[JOHN GALBRAITH GOES.]

About half an hour before the time fixed for morning service, Mr. Bunny, his face very grave and set, stepped out of the portico of the manse. He passed through the narrow wicket-gate and entered the church enclosure. The Sunday-school class was over, and a few children were loitering at the main entrance. Others were making their way home in little groups, a feeling of relief in their hearts, and with the consciousness of an unpleasant duty done. Bunny entered the tabernacle by a side door. The clerk was already there, and with him the elder, who had just dismissed his class. They were talking in low tones, and looked up quickly as their ears caught the sound of Bunny's footsteps, which rang with a harsh clang on the stone floor. A whisper had gone forth from the servants' quarters at the manse that something terrible had happened during the night. The attendant who cleaned the church, and who during the service pulled the huge fans which swung in a monotonous manner over the heads of the worshippers, echoed this whisper to the clerk. It is the way news is carried in the East, and it is very rapid. It is impossible to tell how, but the mysterious thing called bazaar gossip travels from ear to ear, from mouth to mouth, telling strange tales which afterward unfold themselves in the press as news, or are discovered in a government resolution. And so the clerk heard a story from the puller of fans, news of the last night, thick with strange scandal, and he was dropping this into the elder's attentive ears. They stopped their conversation as Bunny approached, and somewhat awkwardly wished him good-morning. Bunny merely nodded in reply, and, turning to the clerk, begged him to excuse him as he had something of importance to tell the elder.
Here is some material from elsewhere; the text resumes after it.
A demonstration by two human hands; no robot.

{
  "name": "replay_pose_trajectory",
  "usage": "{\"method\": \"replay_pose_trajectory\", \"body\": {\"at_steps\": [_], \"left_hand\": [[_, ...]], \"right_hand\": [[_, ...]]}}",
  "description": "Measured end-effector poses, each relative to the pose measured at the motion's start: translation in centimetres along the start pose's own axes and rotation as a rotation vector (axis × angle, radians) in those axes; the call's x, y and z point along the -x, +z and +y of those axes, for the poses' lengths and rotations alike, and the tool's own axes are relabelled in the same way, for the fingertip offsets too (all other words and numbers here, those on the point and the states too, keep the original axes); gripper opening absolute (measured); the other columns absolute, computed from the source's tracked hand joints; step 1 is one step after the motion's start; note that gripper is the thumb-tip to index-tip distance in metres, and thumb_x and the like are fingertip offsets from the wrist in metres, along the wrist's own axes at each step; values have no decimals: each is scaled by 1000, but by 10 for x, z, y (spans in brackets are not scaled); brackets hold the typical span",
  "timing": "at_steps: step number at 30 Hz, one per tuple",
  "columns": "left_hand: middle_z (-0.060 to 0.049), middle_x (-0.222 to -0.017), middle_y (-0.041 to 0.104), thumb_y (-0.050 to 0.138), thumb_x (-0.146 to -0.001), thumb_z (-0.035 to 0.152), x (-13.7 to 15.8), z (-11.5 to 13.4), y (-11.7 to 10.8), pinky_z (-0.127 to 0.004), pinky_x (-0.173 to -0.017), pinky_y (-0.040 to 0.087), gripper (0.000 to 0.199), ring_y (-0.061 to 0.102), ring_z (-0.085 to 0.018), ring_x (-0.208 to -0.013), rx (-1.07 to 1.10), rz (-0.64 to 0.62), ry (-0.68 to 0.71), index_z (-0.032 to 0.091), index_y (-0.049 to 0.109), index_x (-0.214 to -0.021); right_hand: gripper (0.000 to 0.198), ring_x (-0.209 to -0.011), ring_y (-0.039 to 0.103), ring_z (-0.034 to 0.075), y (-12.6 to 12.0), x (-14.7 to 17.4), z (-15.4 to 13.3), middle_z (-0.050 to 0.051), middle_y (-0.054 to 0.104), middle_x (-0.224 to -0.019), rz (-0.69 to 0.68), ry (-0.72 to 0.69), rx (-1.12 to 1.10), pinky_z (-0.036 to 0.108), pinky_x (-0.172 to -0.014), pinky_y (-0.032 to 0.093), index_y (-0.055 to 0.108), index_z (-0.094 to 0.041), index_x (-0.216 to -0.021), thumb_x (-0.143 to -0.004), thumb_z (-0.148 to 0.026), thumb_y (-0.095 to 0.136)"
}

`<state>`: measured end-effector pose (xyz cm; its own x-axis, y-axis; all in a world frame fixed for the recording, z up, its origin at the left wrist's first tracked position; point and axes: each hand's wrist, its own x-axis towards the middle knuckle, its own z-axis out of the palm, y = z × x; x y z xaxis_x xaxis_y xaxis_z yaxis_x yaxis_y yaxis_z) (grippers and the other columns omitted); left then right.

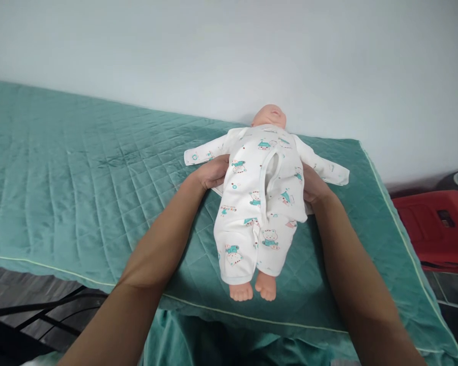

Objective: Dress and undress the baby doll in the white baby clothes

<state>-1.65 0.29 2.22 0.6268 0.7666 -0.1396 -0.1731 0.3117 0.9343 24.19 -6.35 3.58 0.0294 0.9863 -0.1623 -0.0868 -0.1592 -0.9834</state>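
Note:
A baby doll lies on its back on a green quilted cover, head toward the wall and bare feet toward me. It wears a white baby romper printed with small animals and houses. The romper's front gapes in a slit down the chest, and its sleeves spread out to both sides. My left hand is closed at the romper's left side, its fingertips tucked under the cloth. On the opposite side, my right hand grips the romper near the waist, with its fingers partly hidden behind the fabric.
The green quilted cover spreads over a long table against a white wall. A red plastic object stands beyond the table's right edge. Dark metal bars show below at the left, over a grey floor.

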Motion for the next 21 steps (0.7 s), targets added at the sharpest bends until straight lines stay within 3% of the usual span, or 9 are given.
{"method": "replay_pose_trajectory", "body": {"at_steps": [5, 15, 21], "left_hand": [[-9, -93, 80, 86, -66, 38, 1, 0, 4, -45, -93, 60, 37, 75, -29, -96, -22, 43, -45, 15, 77, -94], [-11, -91, 79, 85, -62, 24, 1, 3, 14, -39, -81, 62, 35, 75, -28, -90, -77, 104, -75, 13, 76, -94], [-10, -95, 80, 82, -59, 19, -3, -4, 9, -44, -90, 61, 31, 74, -30, -97, 32, -2, 2, 14, 75, -89]], "right_hand": [[29, -102, 73, 32, -3, -2, 5, 3, 80, -99, -31, 15, -38, 48, -89, 63, 74, -26, -94, -69, -39, 81], [40, -111, 70, 34, 5, 2, 0, 5, 79, -104, 21, -73, 1, 51, -92, 60, 73, -27, -101, -72, -54, 77], [46, -109, 70, 34, 6, 3, -2, 6, 79, -100, 23, -84, -6, 51, -91, 59, 72, -26, -102, -66, -55, 79]]}}
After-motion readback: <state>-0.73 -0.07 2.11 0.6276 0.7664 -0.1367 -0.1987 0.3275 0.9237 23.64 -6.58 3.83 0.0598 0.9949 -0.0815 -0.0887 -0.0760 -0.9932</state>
"If it is about Mrs. Galbraith, sir," replied the clerk, "I have just been telling the elder of it."

Bunny looked at him sharply from under his gray eyebrows, and the clerk, who was also his official subordinate, quailed under the glance.

"If so, you have been speaking of what you had no right to mention; but, as you appear to know something, stay and hear what I have to say, and you will hear what is the truth." Bunny then turned his back upon the clerk, and in as short a manner as possible described what had happened to the elder. He was no waster of words. He put what he had to say clearly before his listener, but his voice shook as he went on.

The elder, for the first time in his life, showed that he was moved. He had opposed Galbraith, quarrelled with him, and had spoken bitterly against his wife. He had thought that if some terrible sorrow overtook them it would be a righteous judgment, although he had never been able to explain to himself why this judgment should fall on them. And now that it had come, that it was staring him in all its hideous reality in the face, the elder was stirred to the deepest pity and compassion. "God help them!" he exclaimed, passing his handkerchief over his face to hide his emotion--"God help them!" When he had said this he remained silent, digging the end of his stout stick into a hassock which lay near his feet. The clerk interrupted the silence.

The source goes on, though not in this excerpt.